- **WORK TO BE COMPLETED**:
Only the lines that hold the word "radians" are wanted from this listing.
----
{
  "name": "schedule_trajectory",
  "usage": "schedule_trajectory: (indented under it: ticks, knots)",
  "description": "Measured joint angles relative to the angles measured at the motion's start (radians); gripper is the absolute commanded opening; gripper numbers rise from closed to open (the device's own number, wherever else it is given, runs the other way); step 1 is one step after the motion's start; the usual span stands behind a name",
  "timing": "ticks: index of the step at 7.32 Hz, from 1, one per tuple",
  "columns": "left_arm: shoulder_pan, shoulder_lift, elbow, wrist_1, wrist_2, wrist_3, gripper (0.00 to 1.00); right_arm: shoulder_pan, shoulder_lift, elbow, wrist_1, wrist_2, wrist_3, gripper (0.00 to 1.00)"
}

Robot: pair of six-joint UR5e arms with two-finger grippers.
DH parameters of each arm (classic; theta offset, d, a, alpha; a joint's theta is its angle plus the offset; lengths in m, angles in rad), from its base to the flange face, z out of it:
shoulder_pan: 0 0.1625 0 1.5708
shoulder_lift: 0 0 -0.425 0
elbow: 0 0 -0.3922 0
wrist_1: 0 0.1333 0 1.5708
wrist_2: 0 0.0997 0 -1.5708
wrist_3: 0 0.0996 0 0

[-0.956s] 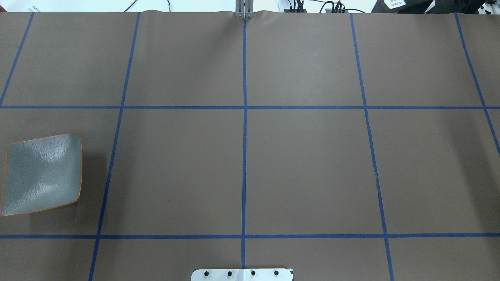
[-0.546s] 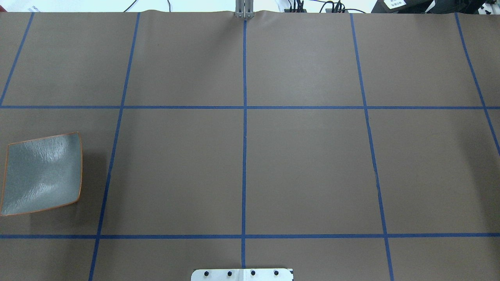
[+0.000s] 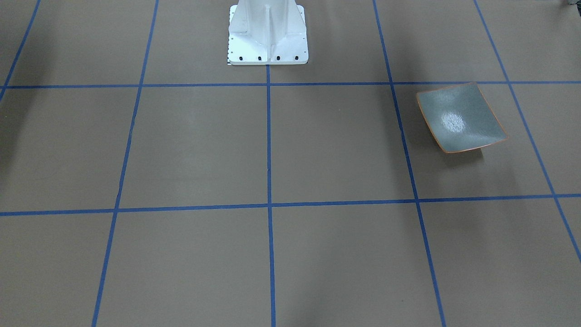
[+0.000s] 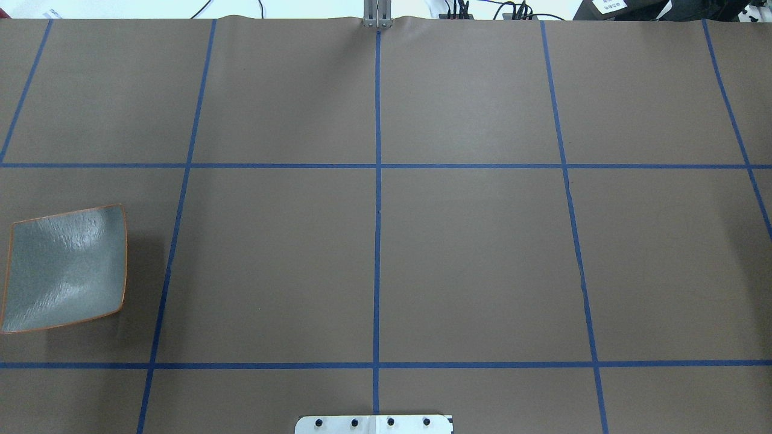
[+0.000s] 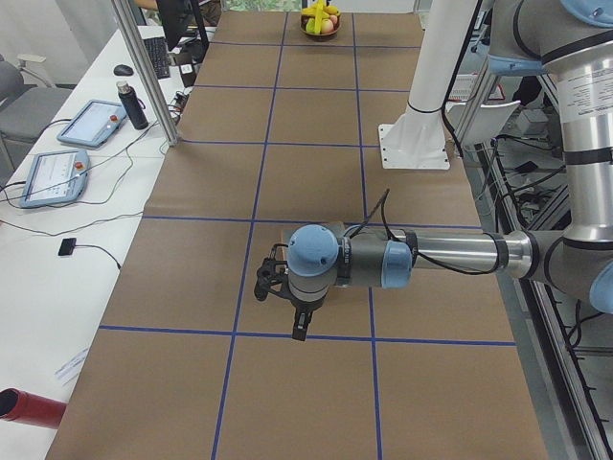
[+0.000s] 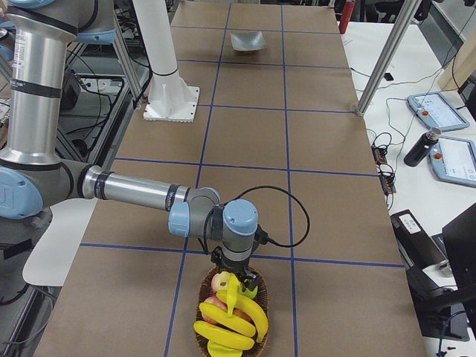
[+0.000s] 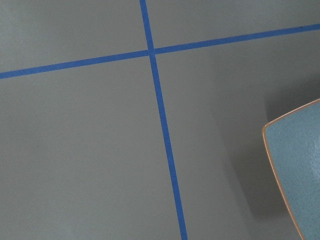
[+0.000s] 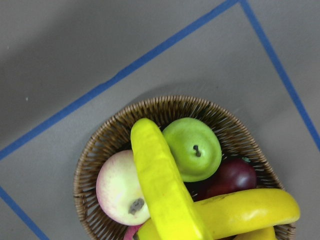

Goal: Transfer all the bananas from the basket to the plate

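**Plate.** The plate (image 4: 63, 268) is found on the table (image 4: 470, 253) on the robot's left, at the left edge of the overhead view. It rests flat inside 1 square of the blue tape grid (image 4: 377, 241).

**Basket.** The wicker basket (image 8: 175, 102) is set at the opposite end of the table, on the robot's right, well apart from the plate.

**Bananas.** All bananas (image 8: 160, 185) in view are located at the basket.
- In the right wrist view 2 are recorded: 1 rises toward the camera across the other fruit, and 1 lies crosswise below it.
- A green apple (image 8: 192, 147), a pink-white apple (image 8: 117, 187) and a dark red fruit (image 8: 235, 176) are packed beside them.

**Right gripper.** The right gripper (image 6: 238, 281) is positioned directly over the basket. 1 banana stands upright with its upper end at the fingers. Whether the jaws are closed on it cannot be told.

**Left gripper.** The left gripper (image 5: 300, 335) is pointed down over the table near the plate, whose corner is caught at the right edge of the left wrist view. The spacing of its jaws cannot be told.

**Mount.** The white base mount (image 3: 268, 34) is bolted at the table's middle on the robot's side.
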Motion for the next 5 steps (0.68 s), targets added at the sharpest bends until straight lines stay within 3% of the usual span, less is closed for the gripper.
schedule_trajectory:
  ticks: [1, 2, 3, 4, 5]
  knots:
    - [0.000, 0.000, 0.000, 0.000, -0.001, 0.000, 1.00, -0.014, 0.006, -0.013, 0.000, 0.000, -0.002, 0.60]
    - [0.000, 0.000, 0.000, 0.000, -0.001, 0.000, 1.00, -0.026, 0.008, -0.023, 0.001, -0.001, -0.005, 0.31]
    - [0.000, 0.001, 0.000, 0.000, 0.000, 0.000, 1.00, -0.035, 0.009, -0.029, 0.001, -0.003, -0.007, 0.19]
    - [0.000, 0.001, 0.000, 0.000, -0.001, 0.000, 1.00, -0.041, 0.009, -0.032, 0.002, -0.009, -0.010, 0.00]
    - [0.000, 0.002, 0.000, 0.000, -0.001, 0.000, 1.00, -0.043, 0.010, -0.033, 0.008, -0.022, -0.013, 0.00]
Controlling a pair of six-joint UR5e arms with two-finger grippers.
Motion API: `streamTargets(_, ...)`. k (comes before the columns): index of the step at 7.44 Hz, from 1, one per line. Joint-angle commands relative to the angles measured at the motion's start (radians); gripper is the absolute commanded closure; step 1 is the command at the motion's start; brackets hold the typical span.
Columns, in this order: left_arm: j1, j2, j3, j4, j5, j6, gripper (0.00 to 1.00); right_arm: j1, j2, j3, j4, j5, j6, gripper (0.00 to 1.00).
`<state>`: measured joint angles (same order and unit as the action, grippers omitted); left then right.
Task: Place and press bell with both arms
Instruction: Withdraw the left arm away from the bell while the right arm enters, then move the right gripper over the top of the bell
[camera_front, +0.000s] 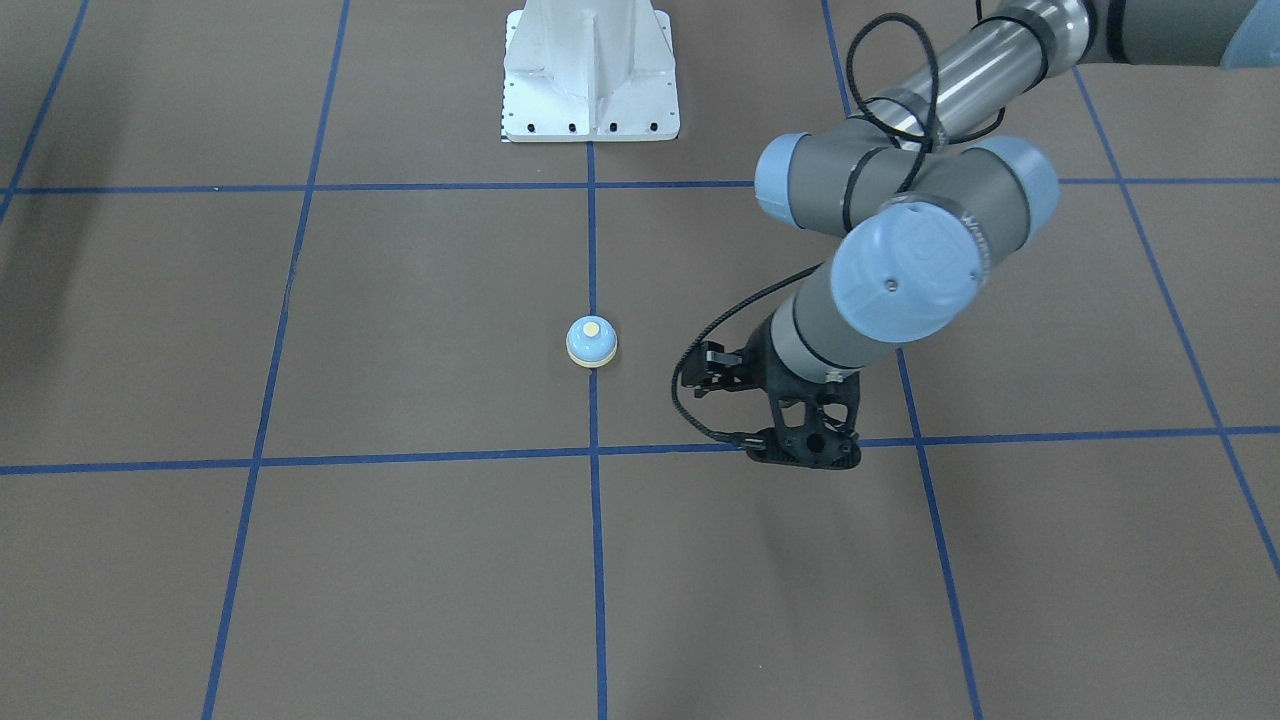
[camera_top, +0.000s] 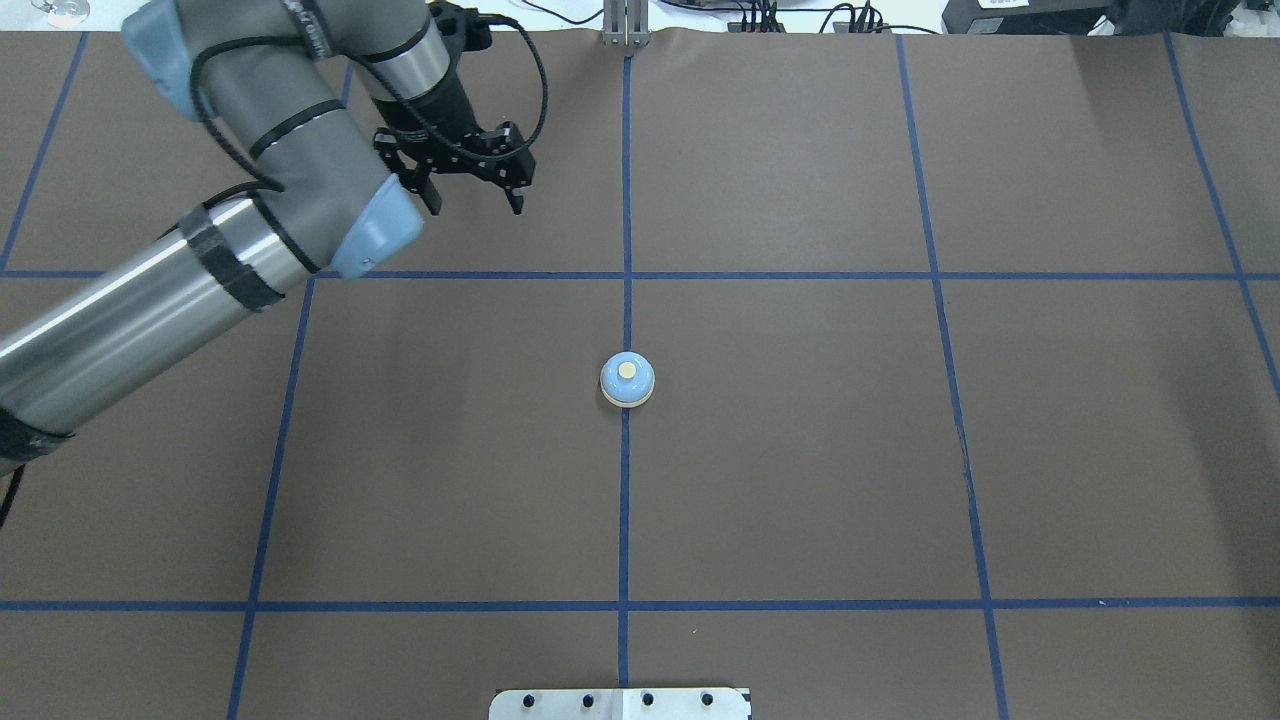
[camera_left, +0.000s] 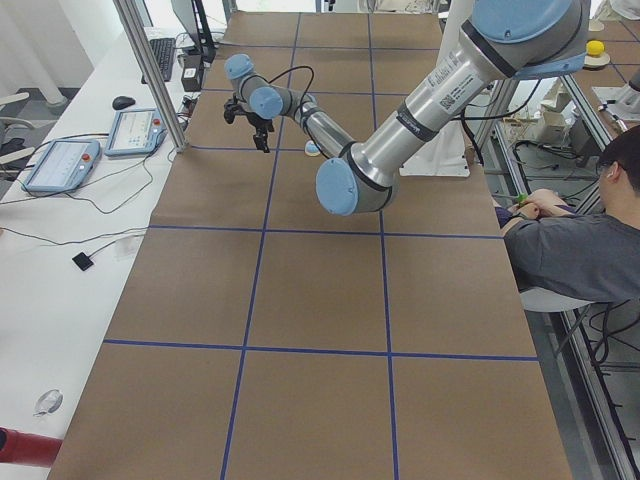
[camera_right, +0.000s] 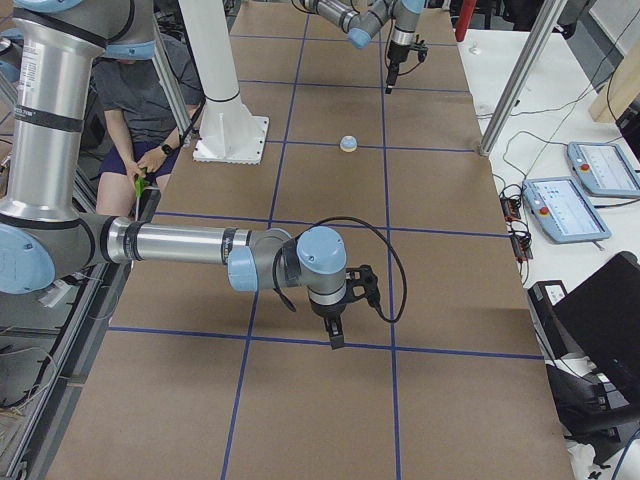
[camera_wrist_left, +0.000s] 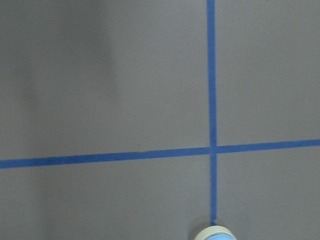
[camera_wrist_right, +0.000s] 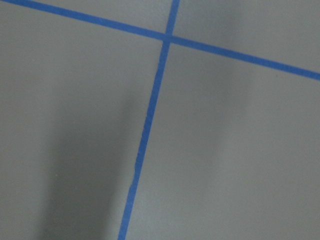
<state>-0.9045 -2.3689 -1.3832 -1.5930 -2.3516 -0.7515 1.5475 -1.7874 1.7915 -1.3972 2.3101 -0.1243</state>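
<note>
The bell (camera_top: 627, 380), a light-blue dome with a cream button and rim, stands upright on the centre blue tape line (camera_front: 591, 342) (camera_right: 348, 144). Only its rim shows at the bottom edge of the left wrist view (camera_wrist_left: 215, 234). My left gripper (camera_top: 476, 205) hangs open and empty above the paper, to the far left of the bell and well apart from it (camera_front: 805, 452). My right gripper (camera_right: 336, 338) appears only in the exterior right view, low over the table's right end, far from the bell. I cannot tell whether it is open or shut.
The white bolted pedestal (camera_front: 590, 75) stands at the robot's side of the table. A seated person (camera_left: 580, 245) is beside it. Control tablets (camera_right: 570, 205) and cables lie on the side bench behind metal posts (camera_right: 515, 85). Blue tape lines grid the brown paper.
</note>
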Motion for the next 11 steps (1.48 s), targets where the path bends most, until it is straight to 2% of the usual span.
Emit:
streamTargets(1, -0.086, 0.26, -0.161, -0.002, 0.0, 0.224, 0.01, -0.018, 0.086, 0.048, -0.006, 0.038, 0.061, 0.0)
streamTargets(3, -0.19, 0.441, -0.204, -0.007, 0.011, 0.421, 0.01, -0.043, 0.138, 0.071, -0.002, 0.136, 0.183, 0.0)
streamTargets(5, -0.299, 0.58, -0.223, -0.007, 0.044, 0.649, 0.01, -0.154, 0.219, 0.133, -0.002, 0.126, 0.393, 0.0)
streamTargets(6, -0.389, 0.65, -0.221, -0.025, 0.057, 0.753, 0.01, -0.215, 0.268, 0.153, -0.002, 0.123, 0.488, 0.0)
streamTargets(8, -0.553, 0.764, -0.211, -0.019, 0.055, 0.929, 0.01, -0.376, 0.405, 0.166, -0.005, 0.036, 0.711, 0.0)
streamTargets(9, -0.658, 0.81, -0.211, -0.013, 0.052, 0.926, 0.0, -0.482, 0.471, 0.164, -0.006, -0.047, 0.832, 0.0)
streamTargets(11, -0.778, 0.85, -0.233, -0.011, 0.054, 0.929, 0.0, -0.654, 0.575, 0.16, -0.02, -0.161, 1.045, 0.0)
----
- **EXERCISE RESULT**:
  "description": "Measured joint angles relative to the angles measured at the motion's start (radians); gripper is the absolute commanded opening; gripper numbers rise from closed to open (the device's own number, wherever else it is given, runs the other way); step 1 is one step after the motion's start; the usual span stands behind a name",
Motion API: `streamTargets(_, ...)`. k (comes before the columns): index of the step at 7.44 Hz, from 1, one per line. Joint-angle commands relative to the angles measured at the motion's start (radians); gripper is the absolute commanded closure; step 1 is the command at the motion's start; brackets hold the typical span.

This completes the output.